Stored dataset items:
:::::
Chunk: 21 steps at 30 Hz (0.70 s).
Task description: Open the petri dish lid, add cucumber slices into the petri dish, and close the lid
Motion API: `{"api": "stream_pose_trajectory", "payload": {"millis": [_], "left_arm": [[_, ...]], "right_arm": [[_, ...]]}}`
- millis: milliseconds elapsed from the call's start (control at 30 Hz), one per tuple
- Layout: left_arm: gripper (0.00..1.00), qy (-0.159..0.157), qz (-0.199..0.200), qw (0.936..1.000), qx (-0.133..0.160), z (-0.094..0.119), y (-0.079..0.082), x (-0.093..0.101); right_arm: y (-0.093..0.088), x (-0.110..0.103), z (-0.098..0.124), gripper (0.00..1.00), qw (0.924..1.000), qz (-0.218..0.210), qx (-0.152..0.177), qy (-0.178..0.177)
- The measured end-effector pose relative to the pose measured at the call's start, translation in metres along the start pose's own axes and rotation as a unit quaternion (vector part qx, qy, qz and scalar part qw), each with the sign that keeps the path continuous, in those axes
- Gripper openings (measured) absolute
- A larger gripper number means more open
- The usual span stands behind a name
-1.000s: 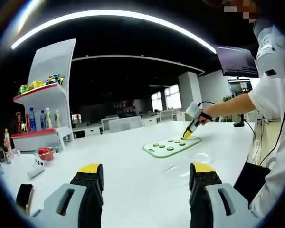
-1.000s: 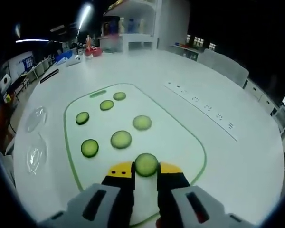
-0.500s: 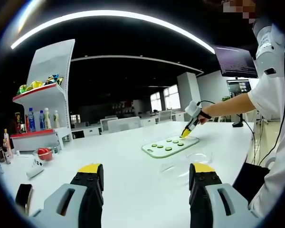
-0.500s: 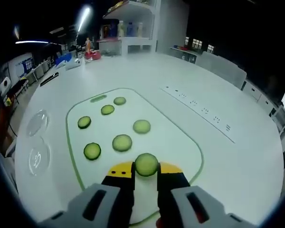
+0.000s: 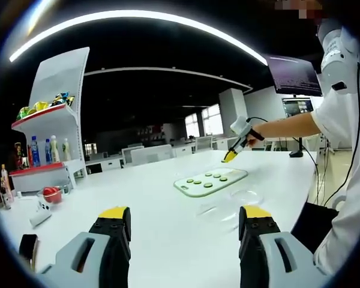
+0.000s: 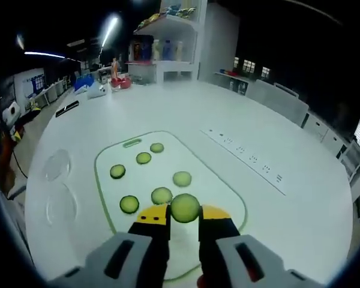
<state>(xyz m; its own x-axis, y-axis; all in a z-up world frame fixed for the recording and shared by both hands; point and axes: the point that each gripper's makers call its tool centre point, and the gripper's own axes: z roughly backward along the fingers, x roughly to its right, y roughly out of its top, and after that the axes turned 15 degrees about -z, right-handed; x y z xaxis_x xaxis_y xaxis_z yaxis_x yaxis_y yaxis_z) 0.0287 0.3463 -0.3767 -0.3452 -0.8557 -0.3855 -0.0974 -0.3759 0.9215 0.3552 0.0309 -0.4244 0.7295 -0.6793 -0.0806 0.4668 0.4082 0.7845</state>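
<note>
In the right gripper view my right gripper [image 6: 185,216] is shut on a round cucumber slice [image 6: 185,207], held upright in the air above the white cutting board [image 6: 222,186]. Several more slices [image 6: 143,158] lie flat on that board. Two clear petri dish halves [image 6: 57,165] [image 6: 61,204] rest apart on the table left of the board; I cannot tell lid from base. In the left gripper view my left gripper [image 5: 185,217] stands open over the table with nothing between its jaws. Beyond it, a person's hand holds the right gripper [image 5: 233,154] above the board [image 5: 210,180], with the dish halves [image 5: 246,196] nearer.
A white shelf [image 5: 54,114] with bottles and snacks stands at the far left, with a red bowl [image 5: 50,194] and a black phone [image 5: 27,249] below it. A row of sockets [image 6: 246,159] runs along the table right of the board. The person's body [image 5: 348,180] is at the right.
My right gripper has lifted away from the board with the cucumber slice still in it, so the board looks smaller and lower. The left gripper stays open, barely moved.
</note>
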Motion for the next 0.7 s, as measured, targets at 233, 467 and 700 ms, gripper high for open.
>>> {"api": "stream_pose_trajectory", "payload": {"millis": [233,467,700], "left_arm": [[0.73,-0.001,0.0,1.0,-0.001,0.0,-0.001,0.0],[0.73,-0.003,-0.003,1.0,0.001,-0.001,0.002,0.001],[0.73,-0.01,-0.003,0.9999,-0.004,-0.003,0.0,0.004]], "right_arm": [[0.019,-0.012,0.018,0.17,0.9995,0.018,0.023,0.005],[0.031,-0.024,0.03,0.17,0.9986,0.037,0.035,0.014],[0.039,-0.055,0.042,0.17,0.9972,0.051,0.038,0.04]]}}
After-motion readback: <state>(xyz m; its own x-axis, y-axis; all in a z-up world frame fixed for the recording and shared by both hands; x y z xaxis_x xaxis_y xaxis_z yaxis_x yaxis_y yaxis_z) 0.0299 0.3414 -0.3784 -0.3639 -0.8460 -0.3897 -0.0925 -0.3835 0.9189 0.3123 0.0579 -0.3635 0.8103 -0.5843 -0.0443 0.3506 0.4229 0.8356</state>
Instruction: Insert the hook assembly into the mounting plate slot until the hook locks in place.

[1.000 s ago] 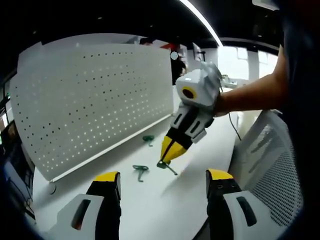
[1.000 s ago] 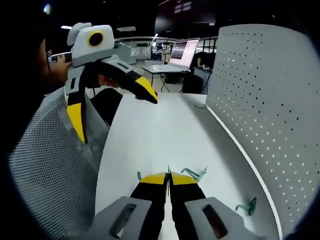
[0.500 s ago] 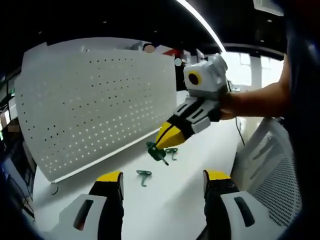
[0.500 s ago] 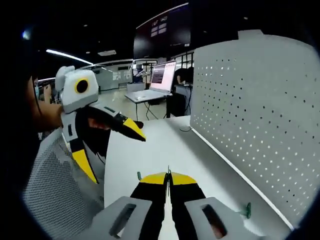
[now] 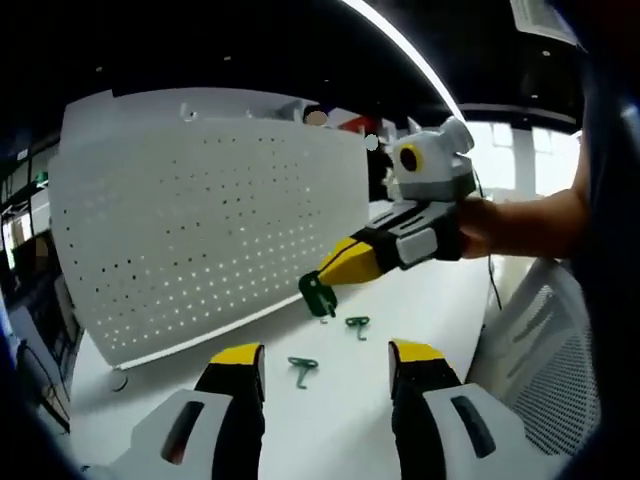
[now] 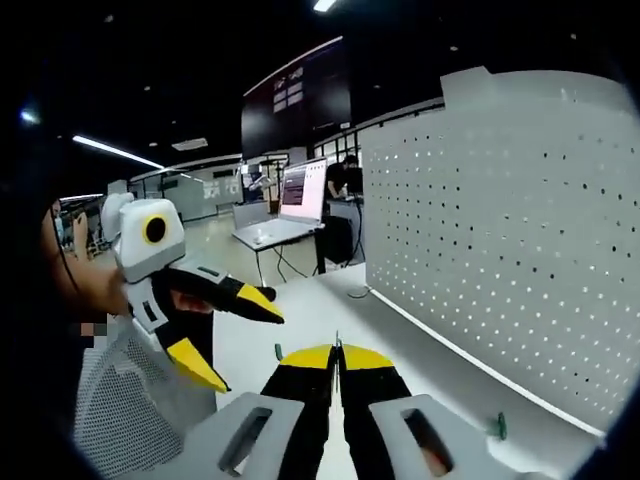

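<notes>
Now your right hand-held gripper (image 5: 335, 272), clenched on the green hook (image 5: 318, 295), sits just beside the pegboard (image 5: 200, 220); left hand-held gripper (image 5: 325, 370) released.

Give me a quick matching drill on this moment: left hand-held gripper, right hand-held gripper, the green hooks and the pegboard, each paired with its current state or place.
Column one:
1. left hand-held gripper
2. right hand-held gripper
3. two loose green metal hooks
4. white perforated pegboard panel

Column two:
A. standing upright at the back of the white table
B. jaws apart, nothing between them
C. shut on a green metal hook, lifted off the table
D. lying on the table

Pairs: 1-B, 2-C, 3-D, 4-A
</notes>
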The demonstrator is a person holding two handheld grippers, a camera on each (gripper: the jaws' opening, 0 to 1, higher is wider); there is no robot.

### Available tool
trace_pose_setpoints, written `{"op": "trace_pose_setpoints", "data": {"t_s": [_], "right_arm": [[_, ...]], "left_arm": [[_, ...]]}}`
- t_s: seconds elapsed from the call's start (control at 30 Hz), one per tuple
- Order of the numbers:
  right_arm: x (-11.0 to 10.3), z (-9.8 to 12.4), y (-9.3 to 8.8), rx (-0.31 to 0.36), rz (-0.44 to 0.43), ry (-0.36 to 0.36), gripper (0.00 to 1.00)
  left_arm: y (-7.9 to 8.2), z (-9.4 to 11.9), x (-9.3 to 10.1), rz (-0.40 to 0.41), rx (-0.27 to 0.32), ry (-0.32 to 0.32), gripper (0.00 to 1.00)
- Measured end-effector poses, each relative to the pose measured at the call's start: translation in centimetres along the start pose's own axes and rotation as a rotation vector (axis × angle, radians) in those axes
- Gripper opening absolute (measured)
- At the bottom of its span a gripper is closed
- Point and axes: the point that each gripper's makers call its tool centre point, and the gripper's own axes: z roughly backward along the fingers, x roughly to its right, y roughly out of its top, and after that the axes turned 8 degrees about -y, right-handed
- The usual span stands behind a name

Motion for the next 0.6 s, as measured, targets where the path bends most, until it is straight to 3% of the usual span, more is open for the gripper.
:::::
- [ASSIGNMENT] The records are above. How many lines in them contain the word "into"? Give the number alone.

- [YOUR RESPONSE] 2